Tayfun Korkut: Wir machen auswärts drei Tore und fahren dennoch mit null Punkten heim. Das ist kein guter Tag. Zwei Gegentore durch Standards, eines ist ein Gewaltschuss. Wenn man ein Tor weniger macht als der Gegner, hat man es nicht verdient. Das Spiel war nach dem 2:2 eigentlich zu unseren Gunsten gekippt. Am Ende hatten wir sogar noch die Chance, zum 4:4 zurückzukommen. Wir haben uns viele Torchancen erspielt, aber schließlich gratuliere ich Hoffenheim zu diesem Sieg.

 

Pirmin Schwegler: Ich fühle mich seit Tag eins in Hoffenheim sehr wohl, der heutige Tag ist mit einer Vorlage, einem Tor und dem Sieg aber vermutlich der bisher schönste. Wir haben heute sehr gut gespielt. Dass 2:1 vor der Pause war zu einem sehr ungünstigen Zeitpunkt, das gab dem Gegner Aufwind und es folgte der Ausgleich. Wir haben aber weiterhin den Weg nach vorne gesucht und so am Ende dreifach gepunktet. Es war ein schönes aber nervenaufreibendes Spiel. Jetzt haben wir vor Weihnachten noch vier Spiele vor uns, in denen wollen wir noch möglichst viele Punkte holen.

Eugen Polanski: Der Trainer sagt immer "wer nicht schießt, macht keine Tore", daran habe ich mich gehalten. Das Tor kam für uns zum goldrichtigen Zeitpunkt. Dennoch haben wir heute zu viele Gegentore kassiert. Es kann nicht sein, dass wir zu Hause vier Tore machen müssen, um am Ende mit nur einem Tor Vorsprung zu gewinnen. Da ist die gesamte Mannschaft gefragt und angesprochen, daran müssen wir arbeiten, um uns diesen Aufwand künftig zu ersparen. Positiv war neben dem Ergebnis aber vor allem die Moral der Mannschaft. Es war zu sehen, dass alle dieses Spiel wieder drehen und hier drei Punkte holen wollten.

Kevin Volland: Nach drei Niederlagen in Folge hatte man schon ein wenig Druck gespürt, den wir aber in positive Anspannung verwandelt haben. Deshalb sind wir natürlich sehr froh über den heutigen Sieg. Drei Gegentore dürfen dennoch nicht passieren, damit machen wir uns das Leben selbst schwer, hier müssen wir konzentrierter sein. Davon abgesehen zählt aber vor allem der Sieg.

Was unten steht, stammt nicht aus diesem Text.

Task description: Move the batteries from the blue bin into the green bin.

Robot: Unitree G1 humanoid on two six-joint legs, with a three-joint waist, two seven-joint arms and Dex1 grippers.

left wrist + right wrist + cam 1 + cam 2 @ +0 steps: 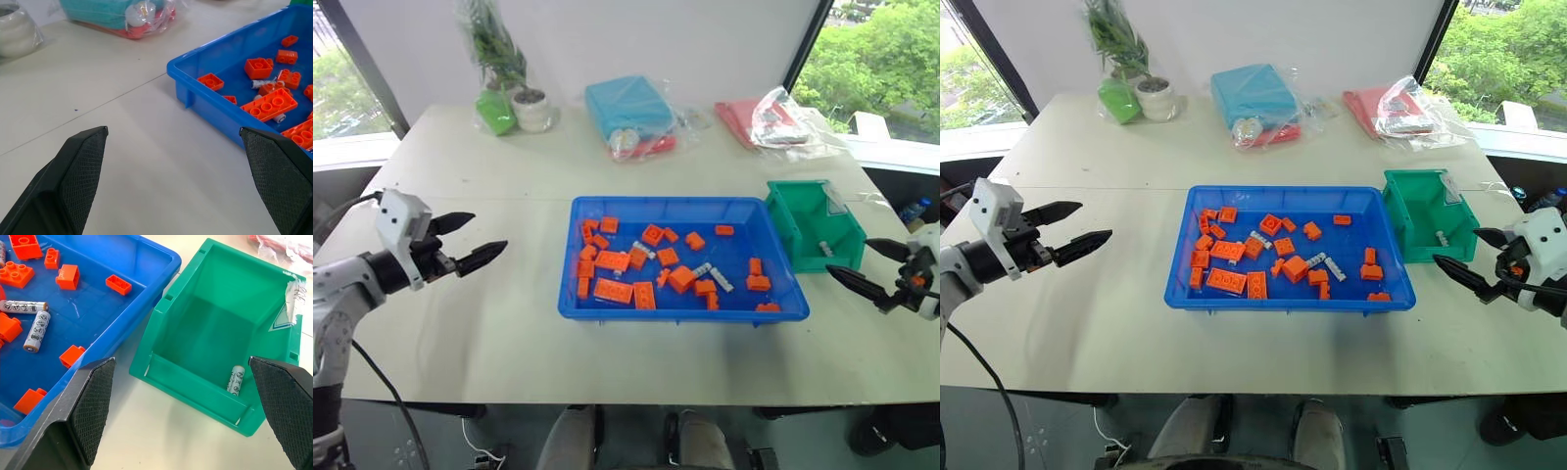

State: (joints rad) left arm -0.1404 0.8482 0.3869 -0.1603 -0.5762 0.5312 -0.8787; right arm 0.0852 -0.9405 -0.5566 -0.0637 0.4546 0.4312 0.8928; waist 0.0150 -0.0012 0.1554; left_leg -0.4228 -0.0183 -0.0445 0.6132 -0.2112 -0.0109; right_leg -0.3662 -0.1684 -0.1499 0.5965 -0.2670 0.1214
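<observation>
The blue bin (666, 204) sits mid-table, holding many orange bricks (613, 290) and a few batteries (721, 280), two of which lie side by side in the right wrist view (37, 330). Against its right side stands the green bin (788, 220), with one battery (235, 379) on its floor. My left gripper (489, 232) hovers open and empty over bare table left of the blue bin. On the near right of the green bin, my right gripper (848, 255) hangs open and empty, its fingers pointing at that bin's low front.
Along the table's far side are a potted plant (530, 103), a lime-green bag (495, 111), a light-blue wrapped packet (626, 106) and a red packet in clear plastic (773, 122). Bare table lies left of and in front of the blue bin.
</observation>
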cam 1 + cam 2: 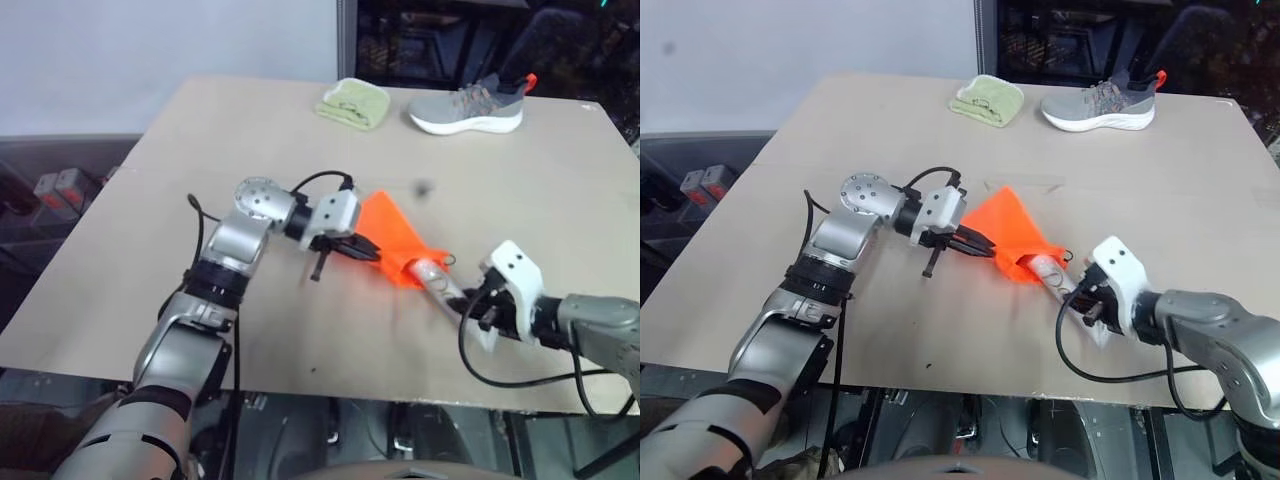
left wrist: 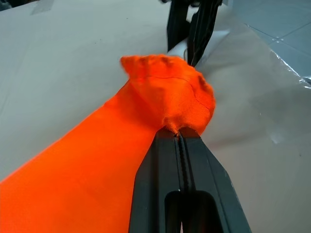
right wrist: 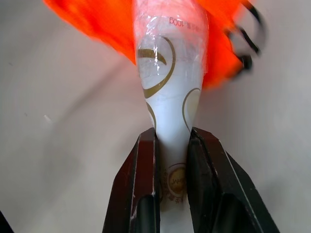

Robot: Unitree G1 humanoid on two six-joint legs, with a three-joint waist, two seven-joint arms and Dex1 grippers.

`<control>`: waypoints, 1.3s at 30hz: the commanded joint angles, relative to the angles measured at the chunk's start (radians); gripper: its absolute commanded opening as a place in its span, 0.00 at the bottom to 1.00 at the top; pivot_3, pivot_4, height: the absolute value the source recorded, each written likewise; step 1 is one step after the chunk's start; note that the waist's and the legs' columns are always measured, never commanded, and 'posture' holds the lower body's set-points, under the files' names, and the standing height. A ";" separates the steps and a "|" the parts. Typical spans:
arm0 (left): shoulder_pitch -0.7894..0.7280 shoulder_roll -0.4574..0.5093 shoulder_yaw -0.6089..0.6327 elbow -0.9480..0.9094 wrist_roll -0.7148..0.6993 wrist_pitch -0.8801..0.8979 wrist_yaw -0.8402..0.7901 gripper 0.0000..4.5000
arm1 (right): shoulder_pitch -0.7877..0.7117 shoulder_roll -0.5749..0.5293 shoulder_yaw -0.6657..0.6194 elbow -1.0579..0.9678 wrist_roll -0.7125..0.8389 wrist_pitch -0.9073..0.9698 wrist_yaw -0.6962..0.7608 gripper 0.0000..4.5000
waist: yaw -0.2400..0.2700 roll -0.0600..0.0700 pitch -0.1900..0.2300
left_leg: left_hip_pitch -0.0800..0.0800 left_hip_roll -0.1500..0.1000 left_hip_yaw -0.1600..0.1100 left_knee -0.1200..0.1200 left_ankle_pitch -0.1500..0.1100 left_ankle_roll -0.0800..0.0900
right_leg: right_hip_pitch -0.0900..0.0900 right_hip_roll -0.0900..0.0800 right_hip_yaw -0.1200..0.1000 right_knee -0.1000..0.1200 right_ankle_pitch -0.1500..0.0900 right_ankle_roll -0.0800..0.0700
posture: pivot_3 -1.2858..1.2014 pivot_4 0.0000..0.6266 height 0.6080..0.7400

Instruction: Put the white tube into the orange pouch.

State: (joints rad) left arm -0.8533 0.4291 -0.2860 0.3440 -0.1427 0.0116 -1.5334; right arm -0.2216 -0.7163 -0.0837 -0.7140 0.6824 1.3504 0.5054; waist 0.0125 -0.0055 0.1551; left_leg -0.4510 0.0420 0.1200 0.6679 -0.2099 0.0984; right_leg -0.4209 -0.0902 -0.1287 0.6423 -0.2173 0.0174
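Observation:
The orange pouch (image 1: 390,235) lies near the middle of the table, its bunched mouth turned toward my right arm. My left gripper (image 1: 370,250) is shut on the fabric at the pouch's rim (image 2: 167,121). The white tube (image 1: 432,275), printed with gold curves, is pinched at its near end by my right gripper (image 3: 172,133). The tube's far end (image 3: 170,29) sits inside the pouch mouth, with orange cloth on both sides. A thin dark drawstring (image 3: 248,39) loops beside the opening.
A grey white-soled shoe (image 1: 467,105) and a pale green folded cloth (image 1: 353,103) lie at the far side of the tan table (image 1: 200,150). The table's front edge runs just below my right gripper. Cables trail from both wrists.

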 commanded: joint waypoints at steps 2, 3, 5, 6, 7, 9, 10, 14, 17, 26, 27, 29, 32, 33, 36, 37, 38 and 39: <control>0.008 -0.011 -0.018 -0.054 -0.001 -0.037 0.015 0.00 | -0.099 0.039 0.071 0.029 -0.015 -0.027 -0.025 0.16 | 0.000 0.000 0.000 | 0.000 0.000 0.000 0.000 0.000 0.000 | 0.000 0.001 0.000 0.000 0.001 0.001 | 0.52 0.24 1.00; 0.010 -0.011 -0.021 -0.056 -0.001 -0.043 0.015 0.00 | -0.118 0.051 0.083 0.042 -0.020 -0.025 -0.035 0.16 | 0.001 0.000 0.000 | 0.000 0.000 0.000 0.000 0.000 0.000 | 0.000 0.001 0.000 0.000 0.001 0.001 | 0.52 0.24 1.00; 0.015 -0.008 -0.030 -0.067 -0.002 -0.054 0.014 0.00 | -0.155 0.073 0.112 0.073 -0.044 -0.032 -0.058 0.16 | 0.001 0.000 0.000 | -0.001 0.000 0.000 0.000 0.000 -0.001 | 0.000 0.002 0.000 0.000 0.003 0.001 | 0.52 0.24 1.00; 0.016 -0.005 -0.035 -0.070 0.000 -0.064 0.013 0.00 | -0.175 0.082 0.126 0.095 -0.063 -0.042 -0.073 0.16 | 0.001 0.000 0.000 | -0.001 -0.001 0.001 0.000 0.000 -0.001 | -0.001 0.002 0.000 0.000 0.003 0.001 | 0.52 0.24 1.00; 0.018 -0.003 -0.040 -0.071 0.002 -0.073 0.012 0.00 | -0.192 0.089 0.138 0.114 -0.079 -0.049 -0.084 0.16 | 0.002 0.000 0.000 | -0.001 -0.001 0.001 0.000 0.000 -0.001 | -0.001 0.002 0.000 0.000 0.004 0.001 | 0.52 0.24 1.00; 0.020 0.001 -0.045 -0.069 0.005 -0.088 0.011 0.00 | -0.216 0.080 0.174 0.138 -0.115 -0.074 -0.089 0.16 | 0.002 0.000 0.000 | -0.002 -0.001 0.002 0.000 0.000 -0.001 | -0.001 0.001 0.000 0.000 0.003 0.001 | 0.52 0.24 1.00; 0.021 0.002 -0.046 -0.070 0.003 -0.089 0.011 0.00 | -0.228 0.069 0.200 0.148 -0.135 -0.092 -0.085 0.16 | 0.003 0.000 0.000 | -0.002 -0.001 0.002 0.000 0.000 -0.001 | -0.001 0.001 0.000 0.000 0.003 0.001 | 0.52 0.24 1.00; 0.017 -0.001 -0.047 -0.025 0.012 -0.108 0.021 0.00 | -0.312 0.142 0.294 0.268 -0.211 -0.227 -0.070 0.16 | -0.004 0.000 0.000 | -0.001 -0.001 0.003 0.000 0.000 0.000 | -0.002 0.001 0.001 0.000 0.002 0.003 | 0.52 0.24 1.00; 0.021 0.001 -0.044 -0.019 0.014 -0.111 0.025 0.00 | -0.312 0.211 0.300 0.377 -0.256 -0.346 -0.070 0.16 | -0.006 0.000 0.000 | -0.001 0.000 0.003 0.000 0.000 -0.001 | -0.002 0.003 0.001 0.001 0.002 0.003 | 0.52 0.24 1.00; -0.005 0.021 -0.001 0.080 0.016 -0.088 0.075 0.00 | -0.207 0.264 0.223 0.422 -0.284 -0.547 -0.024 0.66 | 0.000 0.000 0.000 | 0.000 -0.001 0.008 0.000 0.002 -0.003 | -0.002 0.003 0.002 0.001 0.003 0.003 | 0.52 0.24 1.00; -0.017 0.023 0.010 0.107 0.014 -0.082 0.083 0.00 | -0.190 0.248 0.195 0.382 -0.268 -0.534 -0.018 0.66 | 0.000 0.001 0.000 | 0.000 -0.001 0.008 0.000 0.002 -0.003 | -0.002 0.003 0.002 0.001 0.003 0.003 | 0.52 0.24 1.00; -0.029 0.026 0.020 0.134 0.009 -0.077 0.089 0.00 | -0.171 0.233 0.168 0.339 -0.256 -0.517 -0.014 0.66 | 0.000 0.001 0.000 | 0.000 0.000 0.008 0.000 0.002 -0.003 | -0.003 0.002 0.002 0.001 0.003 0.003 | 0.52 0.24 1.00; -0.073 0.021 0.065 0.227 -0.015 -0.069 0.097 0.00 | -0.116 0.183 0.057 0.200 -0.183 -0.480 0.006 0.66 | 0.003 0.001 0.000 | -0.001 0.000 0.007 0.000 0.001 -0.001 | -0.003 0.002 0.002 0.001 0.002 0.004 | 0.52 0.24 1.00; -0.081 0.019 0.073 0.245 -0.018 -0.072 0.097 0.00 | -0.106 0.175 0.035 0.175 -0.166 -0.470 0.007 0.66 | 0.002 0.001 0.000 | -0.001 0.000 0.006 0.000 0.001 -0.001 | -0.003 0.002 0.002 0.001 0.002 0.004 | 0.52 0.24 1.00; -0.098 0.017 0.097 0.286 -0.026 -0.082 0.092 0.00 | -0.058 0.115 0.038 0.135 -0.205 -0.509 0.021 0.66 | 0.000 0.001 0.000 | 0.000 0.000 0.006 0.000 0.000 0.000 | -0.002 0.002 0.002 0.001 0.002 0.004 | 0.52 0.24 1.00; -0.101 0.017 0.105 0.294 -0.031 -0.080 0.090 0.00 | -0.040 0.081 0.070 0.143 -0.266 -0.549 0.018 0.66 | 0.000 0.001 0.000 | -0.001 0.000 0.006 -0.001 -0.001 0.001 | -0.003 0.002 0.002 0.001 0.002 0.004 | 0.52 0.24 1.00; -0.101 0.018 0.110 0.296 -0.034 -0.078 0.090 0.00 | -0.028 0.054 0.106 0.171 -0.334 -0.600 0.005 0.66 | 0.000 0.001 0.000 | 0.000 0.000 0.006 -0.001 -0.001 0.001 | -0.002 0.002 0.002 0.001 0.002 0.004 | 0.52 0.24 1.00; -0.100 0.018 0.111 0.293 -0.033 -0.080 0.089 0.00 | -0.019 0.038 0.137 0.201 -0.379 -0.634 -0.002 0.66 | -0.001 0.000 0.000 | 0.000 0.000 0.006 -0.001 -0.001 0.001 | -0.003 0.002 0.002 0.001 0.002 0.004 | 0.52 0.24 1.00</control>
State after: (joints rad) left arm -0.9344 0.4452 -0.2007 0.6479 -0.1542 -0.0580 -1.4413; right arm -0.2447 -0.6631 0.0255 -0.5278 0.3795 0.7839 0.5133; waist 0.0119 -0.0051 0.1556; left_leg -0.4514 0.0418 0.1267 0.6674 -0.2105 0.0992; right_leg -0.4236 -0.0881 -0.1266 0.6428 -0.2153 0.0209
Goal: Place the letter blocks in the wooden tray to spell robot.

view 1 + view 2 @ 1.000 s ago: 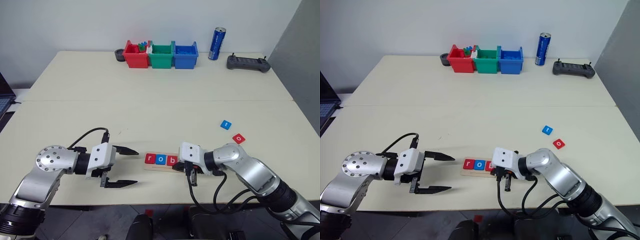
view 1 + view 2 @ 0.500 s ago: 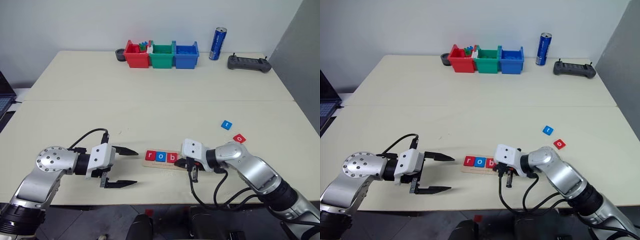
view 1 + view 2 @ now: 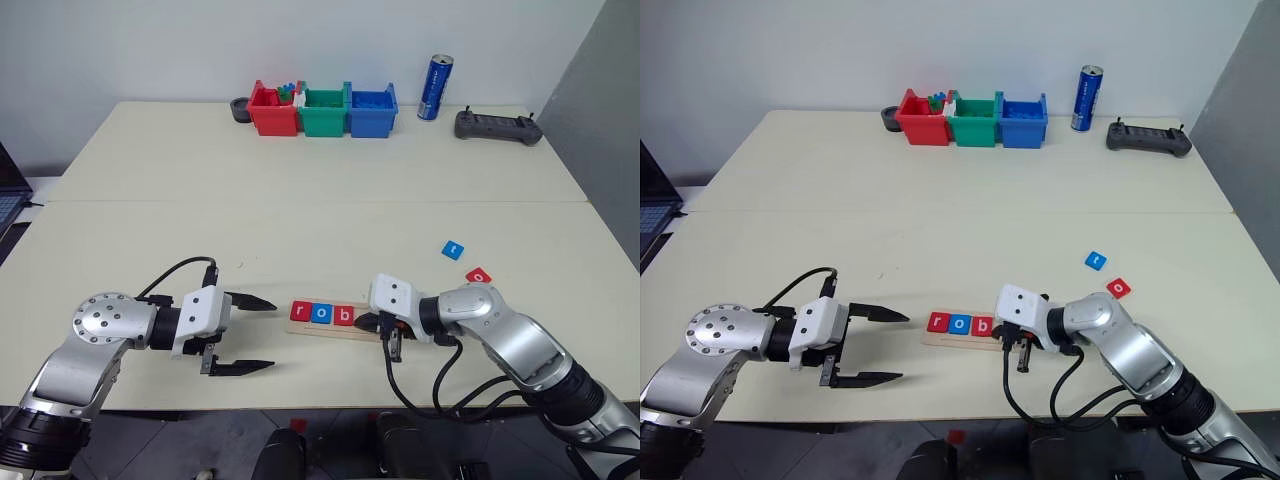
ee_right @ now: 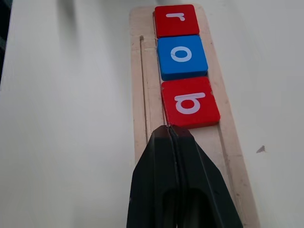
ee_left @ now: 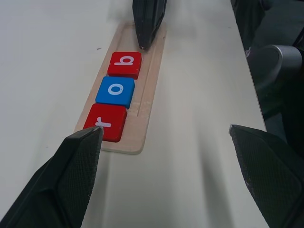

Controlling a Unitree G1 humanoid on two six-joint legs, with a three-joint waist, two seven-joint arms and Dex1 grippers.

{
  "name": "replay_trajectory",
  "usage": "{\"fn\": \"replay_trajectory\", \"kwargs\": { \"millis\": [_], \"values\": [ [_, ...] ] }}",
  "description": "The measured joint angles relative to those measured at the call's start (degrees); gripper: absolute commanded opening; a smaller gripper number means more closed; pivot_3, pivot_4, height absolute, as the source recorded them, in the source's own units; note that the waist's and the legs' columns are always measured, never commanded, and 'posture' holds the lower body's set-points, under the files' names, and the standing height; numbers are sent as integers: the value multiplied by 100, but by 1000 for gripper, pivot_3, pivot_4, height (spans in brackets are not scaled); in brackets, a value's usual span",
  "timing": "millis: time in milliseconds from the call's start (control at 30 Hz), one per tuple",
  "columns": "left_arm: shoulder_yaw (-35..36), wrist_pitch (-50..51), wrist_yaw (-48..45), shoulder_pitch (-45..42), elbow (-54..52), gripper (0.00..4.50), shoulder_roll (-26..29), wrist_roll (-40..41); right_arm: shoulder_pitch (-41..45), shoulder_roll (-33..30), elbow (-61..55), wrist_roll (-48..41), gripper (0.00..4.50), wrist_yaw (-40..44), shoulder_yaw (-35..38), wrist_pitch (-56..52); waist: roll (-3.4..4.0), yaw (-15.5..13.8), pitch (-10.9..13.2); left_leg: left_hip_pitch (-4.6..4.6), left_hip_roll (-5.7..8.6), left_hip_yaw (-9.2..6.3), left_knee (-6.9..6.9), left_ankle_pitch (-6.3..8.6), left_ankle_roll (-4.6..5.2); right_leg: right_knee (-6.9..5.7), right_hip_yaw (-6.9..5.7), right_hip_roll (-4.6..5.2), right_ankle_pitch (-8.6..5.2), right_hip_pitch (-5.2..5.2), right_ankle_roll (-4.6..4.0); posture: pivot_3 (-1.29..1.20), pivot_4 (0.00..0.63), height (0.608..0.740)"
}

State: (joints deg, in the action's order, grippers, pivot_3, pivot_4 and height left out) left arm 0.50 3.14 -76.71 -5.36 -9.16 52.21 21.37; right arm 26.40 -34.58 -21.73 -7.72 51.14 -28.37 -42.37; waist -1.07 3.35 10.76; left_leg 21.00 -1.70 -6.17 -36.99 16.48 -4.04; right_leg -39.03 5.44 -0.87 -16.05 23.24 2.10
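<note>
The wooden tray (image 3: 318, 330) lies near the table's front edge, between my two grippers. From its left end it holds three letter blocks side by side: a red r (image 3: 301, 312), a blue o (image 3: 322, 313) and a red b (image 3: 343, 316). My right gripper (image 4: 168, 129) is shut and empty. Its tips rest in the tray's groove against the b block's free edge. A blue t block (image 3: 453, 249) and a red o block (image 3: 479, 275) lie loose on the table to the right. My left gripper (image 3: 247, 334) is open and empty, left of the tray.
Red (image 3: 271, 110), green (image 3: 324, 111) and blue (image 3: 372, 111) bins stand in a row at the far edge. Beside them are a small black round holder (image 3: 238, 108), a blue can (image 3: 434, 87) and a black controller (image 3: 496, 126). A laptop corner (image 3: 6, 205) shows at far left.
My right gripper has eased slightly to the right along the tray, so the b block now shows fully. The left arm has stayed put.
</note>
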Motion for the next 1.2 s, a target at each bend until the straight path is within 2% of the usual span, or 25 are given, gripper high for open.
{"fn": "replay_trajectory", "kwargs": {
  "millis": [667, 800, 867, 933, 1200],
  "values": [
    [0, 41, 118, -27, -91, 4500, -5, 3, 221, 212, 232, 194, 31, 69, -73, 116, 0, 1, 0, 0, 0, 0, 0, 0, 0, 0, 0, 0, 0, 0, 0, 0, 150, 740],
    [3, 118, 132, -26, -140, 4500, -58, 76, 169, 138, -14, 65, 31, 85, 159, 19, 0, 0, 0, 1, 0, -1, 1, 0, 0, 0, 0, 0, 0, 0, 0, 0, 150, 740],
    [15, 213, 147, -21, -177, 4500, -71, 155, 23, 55, -324, -95, 377, 39, 528, -145, 0, -4, 0, 4, 0, -2, 1, 0, 0, 0, -1, 1, 0, 0, 0, 0, 150, 740],
    [75, 297, 180, 3, -222, 4500, -71, 261, -241, -27, -617, -261, 914, -140, 1065, -360, -1, -15, 0, 4, 2, -4, 0, 0, 0, 1, -4, 3, 0, 0, 0, 0, 150, 740],
    [143, 537, 234, -112, -381, 4500, -108, 465, -1521, -93, -1201, -451, 3785, -1125, 3127, -971, -1, -19, 0, 3, 2, -1, 1, 0, 0, 0, 0, 2, 0, -1, 1, 0, 150, 740]
  ]
}}
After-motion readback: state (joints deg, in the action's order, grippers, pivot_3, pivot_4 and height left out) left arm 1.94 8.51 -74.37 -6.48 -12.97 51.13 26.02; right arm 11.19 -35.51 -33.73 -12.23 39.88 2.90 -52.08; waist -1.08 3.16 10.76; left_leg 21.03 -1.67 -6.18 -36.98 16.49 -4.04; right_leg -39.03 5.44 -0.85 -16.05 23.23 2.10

Niklas Süle: Im Vergleich zur vergangenen Saison hat es dieses Jahr mit dem Tore schießen bei mir noch nicht so geklappt. Ich musste bis zum 13. Spieltag warten, dafür freut es mich heute umso mehr. Viel wichtiger als mein Treffer ist aber, dass wir das Spiel gewonnen haben. Die Höhe des Ergebnisses ist heute für mich persönlich zweitrangig. Nach den Niederlagen der letzten Spiele sind die drei Punkte das Wichtigste.

Oliver Baumann: Das ist für uns ein sehr wichtiger Sieg. Wir haben sehr zielstrebig nach vorne gespielt. Dass wir drei Punkte holen, ist ein überragendes Gefühl. Ich habe es heute leider spannend gemacht, aber der Erfolg ist ein Zeichen für den Charakter dieser Mannschaft. Die Hinrunde läuft bis jetzt sehr gut, das gibt uns für die kommenden Spiele Selbstvertrauen.